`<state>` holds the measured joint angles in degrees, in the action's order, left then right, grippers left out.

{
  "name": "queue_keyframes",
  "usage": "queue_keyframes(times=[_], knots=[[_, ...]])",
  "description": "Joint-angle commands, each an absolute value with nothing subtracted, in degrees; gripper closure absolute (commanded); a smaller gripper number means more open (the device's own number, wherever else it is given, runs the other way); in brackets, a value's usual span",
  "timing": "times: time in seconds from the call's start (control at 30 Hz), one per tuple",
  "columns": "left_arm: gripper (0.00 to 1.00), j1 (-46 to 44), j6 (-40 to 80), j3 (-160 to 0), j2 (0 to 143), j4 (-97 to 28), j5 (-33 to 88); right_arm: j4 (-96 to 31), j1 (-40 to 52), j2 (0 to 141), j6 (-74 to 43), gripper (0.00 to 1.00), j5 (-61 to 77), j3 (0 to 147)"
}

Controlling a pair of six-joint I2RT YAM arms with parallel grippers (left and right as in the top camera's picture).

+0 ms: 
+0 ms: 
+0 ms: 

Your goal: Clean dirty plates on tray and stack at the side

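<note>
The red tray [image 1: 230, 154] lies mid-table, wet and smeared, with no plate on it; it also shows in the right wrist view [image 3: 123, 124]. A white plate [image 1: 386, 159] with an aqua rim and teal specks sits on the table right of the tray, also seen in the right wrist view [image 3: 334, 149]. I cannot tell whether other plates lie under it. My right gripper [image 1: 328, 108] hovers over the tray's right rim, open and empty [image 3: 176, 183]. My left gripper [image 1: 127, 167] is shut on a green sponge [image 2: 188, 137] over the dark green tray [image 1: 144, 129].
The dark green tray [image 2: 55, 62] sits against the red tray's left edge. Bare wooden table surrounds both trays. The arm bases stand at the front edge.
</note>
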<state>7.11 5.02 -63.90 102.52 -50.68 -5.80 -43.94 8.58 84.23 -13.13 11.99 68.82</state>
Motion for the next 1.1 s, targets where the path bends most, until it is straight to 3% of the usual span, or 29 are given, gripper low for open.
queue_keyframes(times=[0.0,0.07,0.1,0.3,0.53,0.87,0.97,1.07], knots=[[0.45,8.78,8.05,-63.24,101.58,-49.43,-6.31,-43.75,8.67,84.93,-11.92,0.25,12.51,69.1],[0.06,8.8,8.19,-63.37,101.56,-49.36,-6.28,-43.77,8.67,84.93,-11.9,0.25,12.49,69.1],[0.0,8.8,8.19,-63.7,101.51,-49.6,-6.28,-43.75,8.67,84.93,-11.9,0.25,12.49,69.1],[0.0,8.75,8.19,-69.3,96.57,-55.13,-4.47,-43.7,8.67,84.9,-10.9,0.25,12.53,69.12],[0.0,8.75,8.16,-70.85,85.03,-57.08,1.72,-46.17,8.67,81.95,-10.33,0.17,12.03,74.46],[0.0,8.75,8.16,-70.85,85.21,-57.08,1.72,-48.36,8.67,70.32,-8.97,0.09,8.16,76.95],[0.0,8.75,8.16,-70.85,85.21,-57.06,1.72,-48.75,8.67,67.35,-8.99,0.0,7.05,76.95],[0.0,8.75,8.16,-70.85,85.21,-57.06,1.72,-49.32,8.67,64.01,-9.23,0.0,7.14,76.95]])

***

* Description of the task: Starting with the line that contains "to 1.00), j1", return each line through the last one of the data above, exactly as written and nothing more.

* Task result:
  "columns": "left_arm: gripper (0.00 to 1.00), j1 (-46 to 44), j6 (-40 to 80), j3 (-160 to 0), j2 (0 to 143), j4 (-97 to 28), j5 (-33 to 88); right_arm: j4 (-96 to 31), j1 (-40 to 52), j2 (0 to 141), j6 (-74 to 43), gripper (0.00 to 1.00), j5 (-61 to 77), j3 (0 to 147)"
}

Controlling a pair of six-joint I2RT YAM arms with parallel grippers (left and right as in the top camera's picture).

+0 ms: 
+0 ms: 
+0 ms: 

Your goal: Clean dirty plates on tray and stack at the side

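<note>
The red tray [image 1: 230, 154] lies mid-table, wet and smeared, with no plate on it; it also shows in the right wrist view [image 3: 123, 124]. A white plate [image 1: 386, 159] with an aqua rim and teal specks sits on the table right of the tray, also seen in the right wrist view [image 3: 334, 149]. I cannot tell whether other plates lie under it. My right gripper [image 1: 328, 108] hovers over the tray's right rim, open and empty [image 3: 176, 183]. My left gripper [image 1: 127, 167] is shut on a green sponge [image 2: 188, 137] over the dark green tray [image 1: 144, 129].
The dark green tray [image 2: 55, 62] sits against the red tray's left edge. Bare wooden table surrounds both trays. The arm bases stand at the front edge.
</note>
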<state>7.11 5.02 -63.90 102.52 -50.68 -5.80 -43.94 8.58 84.23 -13.13 11.99 68.82</state>
Motion for the next 1.1 s, targets where the path bends most, until it is straight to 3% of the usual span, or 29 are given, gripper low for open.
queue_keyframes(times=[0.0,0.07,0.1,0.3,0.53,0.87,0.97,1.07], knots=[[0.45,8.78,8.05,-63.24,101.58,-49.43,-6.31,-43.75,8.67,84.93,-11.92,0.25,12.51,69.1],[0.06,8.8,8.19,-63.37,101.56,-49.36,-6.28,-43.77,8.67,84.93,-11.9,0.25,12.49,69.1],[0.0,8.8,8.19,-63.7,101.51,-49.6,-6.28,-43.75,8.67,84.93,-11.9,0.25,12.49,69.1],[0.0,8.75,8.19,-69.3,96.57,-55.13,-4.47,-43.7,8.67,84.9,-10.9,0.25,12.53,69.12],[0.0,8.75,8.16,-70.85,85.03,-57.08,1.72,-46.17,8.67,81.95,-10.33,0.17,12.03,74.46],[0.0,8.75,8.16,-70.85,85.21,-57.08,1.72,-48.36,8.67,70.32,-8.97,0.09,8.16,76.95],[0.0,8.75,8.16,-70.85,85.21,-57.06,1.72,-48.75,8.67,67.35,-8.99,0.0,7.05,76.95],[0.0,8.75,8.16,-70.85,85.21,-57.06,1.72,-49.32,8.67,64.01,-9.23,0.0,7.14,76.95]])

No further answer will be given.